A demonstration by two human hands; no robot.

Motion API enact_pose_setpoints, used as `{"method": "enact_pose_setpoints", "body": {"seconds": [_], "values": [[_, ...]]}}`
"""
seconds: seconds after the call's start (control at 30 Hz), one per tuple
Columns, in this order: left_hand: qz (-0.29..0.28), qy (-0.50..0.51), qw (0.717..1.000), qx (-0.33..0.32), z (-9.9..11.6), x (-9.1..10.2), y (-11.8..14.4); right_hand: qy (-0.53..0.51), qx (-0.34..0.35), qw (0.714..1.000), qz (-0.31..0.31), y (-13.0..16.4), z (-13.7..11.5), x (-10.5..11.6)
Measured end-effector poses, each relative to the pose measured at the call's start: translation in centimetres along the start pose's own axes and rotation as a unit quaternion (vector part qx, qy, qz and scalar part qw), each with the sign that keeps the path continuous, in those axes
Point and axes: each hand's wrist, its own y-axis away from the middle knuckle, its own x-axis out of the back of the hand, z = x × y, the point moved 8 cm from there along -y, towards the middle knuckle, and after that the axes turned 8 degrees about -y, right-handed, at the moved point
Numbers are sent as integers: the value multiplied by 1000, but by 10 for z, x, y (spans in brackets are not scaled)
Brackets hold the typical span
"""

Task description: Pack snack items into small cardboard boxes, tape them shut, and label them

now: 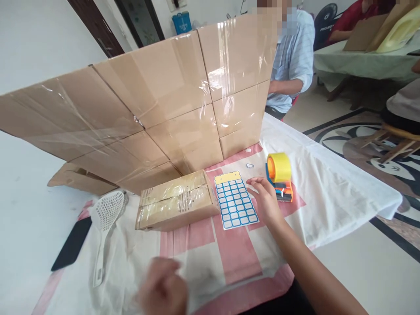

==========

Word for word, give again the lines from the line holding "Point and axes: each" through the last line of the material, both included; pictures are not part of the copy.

Point and axes: each hand's wrist, its own y-axis away from the middle knuckle, its own x-axis out of the back of the hand, z = x × y, the point moved 8 cm from there along -y, towards the middle knuckle, and after that the axes turned 8 degrees about -y, right-handed, at the moved point
Numbers are sent as integers: the value multiplied by 1000, but by 10 for z, x, y (spans in brackets are not scaled)
Brackets hold the typical span
"""

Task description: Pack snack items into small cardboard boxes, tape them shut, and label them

now: 

The answer has been written out completely.